Money for the Middle Stage: Part 2 of a Conversation with Scale Venture Partners

I sat down last week with Kate Mitchell and Rory O’Driscoll, both general partners at mid-stage venture firm Scale Venture Partners in Foster City, CA. The firm was interesting to me because it lives up to the name: The folks at Scale don’t invest in early-stage startups, where the nature of the product is often still murky, and they don’t invest in late-stage companies, where often all that’s needed to achieve big time success is more capital. Rather, they specialize in that crucial middle stage, where a company has a proven concept but needs to find the ideal market and scale up its sales process.

Mitchell happens to be chair of the National Venture Capital Association, so the first half of our conversation, summarized last Thursday, focused on big-picture trends for the venture industry, including the relative scarcity of venture funds that’s likely to follow the excessive fundraising of 1999-2009. We spent the rest of the time delving into Scale’s investing model in detail; that’s what you’ll read about below.

One of the most interesting points that Mitchell and O’Driscoll made, to my mind, was that Scale doesn’t always look to revenue growth as a sign that its scale-up investment is working. Sometimes a mid-stage company needs to spend so much to grow that the bottom line looks “horrible,” O’Driscoll says, but the important thing is that the company is building mind (and market) share and repeatable sales.

Xconomy: You closed your most recent fund last year at $255 million. Had you been looking to raise more?

Kate MitchellKate Mitchell: We had looked for $300 to $350 million. This amount fits with our strategy, and was in line with what everybody else experienced. Our view was, “Get on with it.” We’re pleased to have dry powder at this stage. Assuming you are focused on capital-efficient sectors, it’s easier to return a multiple of a smaller fund. How many billion-dollar companies need to be formed to return some of the larger funds? There is a good place in the ecosystem for funds of this size—big enough to support a company through its life cycle, yet small enough to get the job done.

X: How would you describe the type of investing Scale does? It’s not really “growth capital,” it’s one stage before that, right?

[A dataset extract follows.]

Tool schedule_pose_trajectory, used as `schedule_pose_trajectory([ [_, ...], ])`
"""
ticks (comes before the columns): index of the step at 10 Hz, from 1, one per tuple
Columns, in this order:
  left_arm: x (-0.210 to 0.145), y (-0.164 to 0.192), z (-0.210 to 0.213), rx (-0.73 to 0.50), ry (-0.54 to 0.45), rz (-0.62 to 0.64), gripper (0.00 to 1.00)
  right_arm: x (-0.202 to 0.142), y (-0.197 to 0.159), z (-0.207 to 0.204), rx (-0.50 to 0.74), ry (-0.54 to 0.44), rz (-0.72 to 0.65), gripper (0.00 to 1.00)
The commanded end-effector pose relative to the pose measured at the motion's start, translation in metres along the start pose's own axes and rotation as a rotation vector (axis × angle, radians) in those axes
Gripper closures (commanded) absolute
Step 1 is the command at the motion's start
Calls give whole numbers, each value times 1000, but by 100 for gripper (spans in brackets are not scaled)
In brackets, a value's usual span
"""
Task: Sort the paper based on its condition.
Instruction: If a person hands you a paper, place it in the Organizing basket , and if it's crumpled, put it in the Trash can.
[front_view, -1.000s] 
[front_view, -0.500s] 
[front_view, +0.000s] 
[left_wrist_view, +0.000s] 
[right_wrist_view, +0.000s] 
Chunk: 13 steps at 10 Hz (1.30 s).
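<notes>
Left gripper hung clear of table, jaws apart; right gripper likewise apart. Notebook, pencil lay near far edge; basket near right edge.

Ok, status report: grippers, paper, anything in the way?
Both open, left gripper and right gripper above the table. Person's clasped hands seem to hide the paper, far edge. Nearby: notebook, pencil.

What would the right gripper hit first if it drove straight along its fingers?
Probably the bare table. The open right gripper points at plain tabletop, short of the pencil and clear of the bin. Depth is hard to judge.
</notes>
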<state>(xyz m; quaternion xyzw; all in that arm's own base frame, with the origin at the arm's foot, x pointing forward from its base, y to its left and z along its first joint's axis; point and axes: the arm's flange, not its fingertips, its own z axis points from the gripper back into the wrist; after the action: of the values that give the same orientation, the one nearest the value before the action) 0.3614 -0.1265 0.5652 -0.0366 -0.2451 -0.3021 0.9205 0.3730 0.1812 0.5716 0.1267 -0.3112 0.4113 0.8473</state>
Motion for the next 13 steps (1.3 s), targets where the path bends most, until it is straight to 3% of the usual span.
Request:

Rory O’Driscoll: Our focus is on technology companies already doing $3 million to $5 million in revenue and looking to scale. We will fund from there all the way to companies that are just before an IPO. But the sweet spot for us is making a $5 million, $6 million, or $7 million investment in an early-revenue technology company or the equivalent in healthcare. That’s where we like to play, and for that $250 million is plenty of money. We will end up with a mid-20s number of deals in the fund, which is enough diversification to do what we want to get done.

KM: When you’re talking about software, the real test is can you sell it repeatably and profitably. We focus on underwriting that commercialization phase. The risk that’s presenting itself is … Next Page »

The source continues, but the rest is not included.